Your objective: For this exercise, write out the whole listing below exactly, omitting its images.

Given information:

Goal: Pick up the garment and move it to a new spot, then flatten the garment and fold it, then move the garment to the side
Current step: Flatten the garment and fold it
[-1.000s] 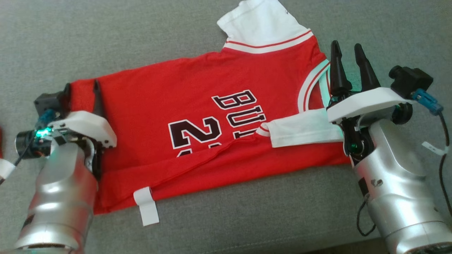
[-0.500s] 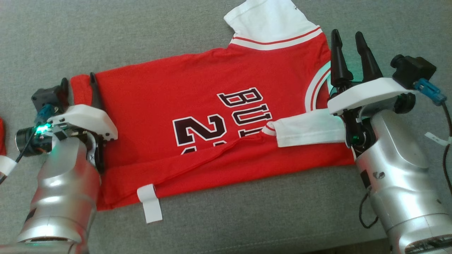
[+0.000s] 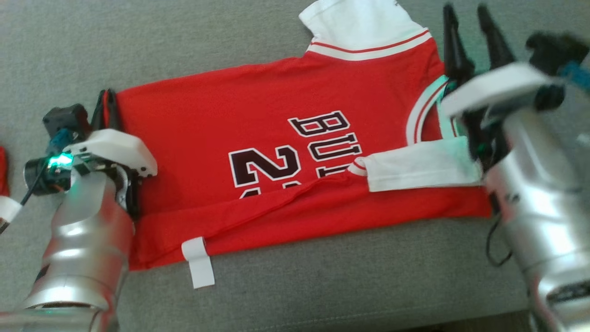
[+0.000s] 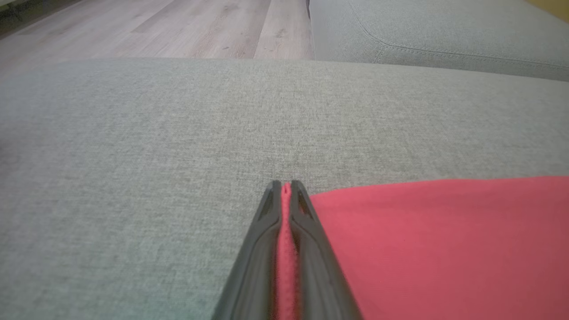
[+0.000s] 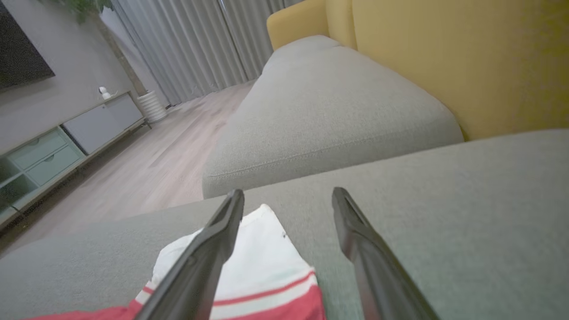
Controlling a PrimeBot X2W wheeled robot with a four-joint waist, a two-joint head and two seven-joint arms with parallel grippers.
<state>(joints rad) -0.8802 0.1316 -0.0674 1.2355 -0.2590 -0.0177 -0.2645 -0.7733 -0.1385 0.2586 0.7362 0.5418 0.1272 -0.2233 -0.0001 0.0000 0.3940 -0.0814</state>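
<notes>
Garment: red fabric basketball jersey with white sleeves (image 3: 258, 129), spread on grey woven sofa cushion (image 3: 345, 281), near edge folded over.
Left gripper (image 4: 284, 192): fingers pinched tight on the red hem corner.
Right gripper (image 3: 466, 20): fingers apart, holding nothing, just beside the neckline.
Handling (judged): light, limp, drapes; probably slips easily.
Hold points: hem corner plus shoulder edge, cloth kept taut.

It was a home living room. A grey sofa (image 5: 338, 106) with a yellow back (image 5: 444, 58) stood on a wood floor (image 5: 160, 151). Beyond the sofa hung long grey curtains (image 5: 178, 44). Across from the sofa ran a low cabinet (image 5: 89, 129) with drawers, beneath a dark wall screen (image 5: 22, 49) and a plant (image 5: 84, 6).
</notes>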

Output of the exercise:
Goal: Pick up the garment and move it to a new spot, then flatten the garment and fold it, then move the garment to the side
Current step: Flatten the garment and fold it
[-1.000s] 
[-0.500s] 
[+0.000s] 
[+0.000s] 
[+0.000s] 
Controlling a PrimeBot X2W wheeled robot with a four-joint waist, a two-joint head and two seven-joint arms with parallel grippers.
<state>(joints rad) -0.8802 0.1316 -0.0674 1.2355 -0.2590 -0.0177 -0.2645 -0.7733 -0.1385 0.2586 0.7362 0.5418 0.1272 -0.2233 -0.0001 0.0000 0.3940 -0.0814</state>
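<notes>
Garment: red fabric basketball jersey with white sleeves (image 3: 258, 129), spread on grey woven sofa cushion (image 3: 345, 281), near edge folded over.
Left gripper (image 4: 284, 192): fingers pinched tight on the red hem corner.
Right gripper (image 3: 466, 20): fingers apart, holding nothing, just beside the neckline.
Handling (judged): light, limp, drapes; probably slips easily.
Hold points: hem corner plus shoulder edge, cloth kept taut.

It was a home living room. A grey sofa (image 5: 338, 106) with a yellow back (image 5: 444, 58) stood on a wood floor (image 5: 160, 151). Beyond the sofa hung long grey curtains (image 5: 178, 44). Across from the sofa ran a low cabinet (image 5: 89, 129) with drawers, beneath a dark wall screen (image 5: 22, 49) and a plant (image 5: 84, 6).
</notes>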

The output above is complete as it stands.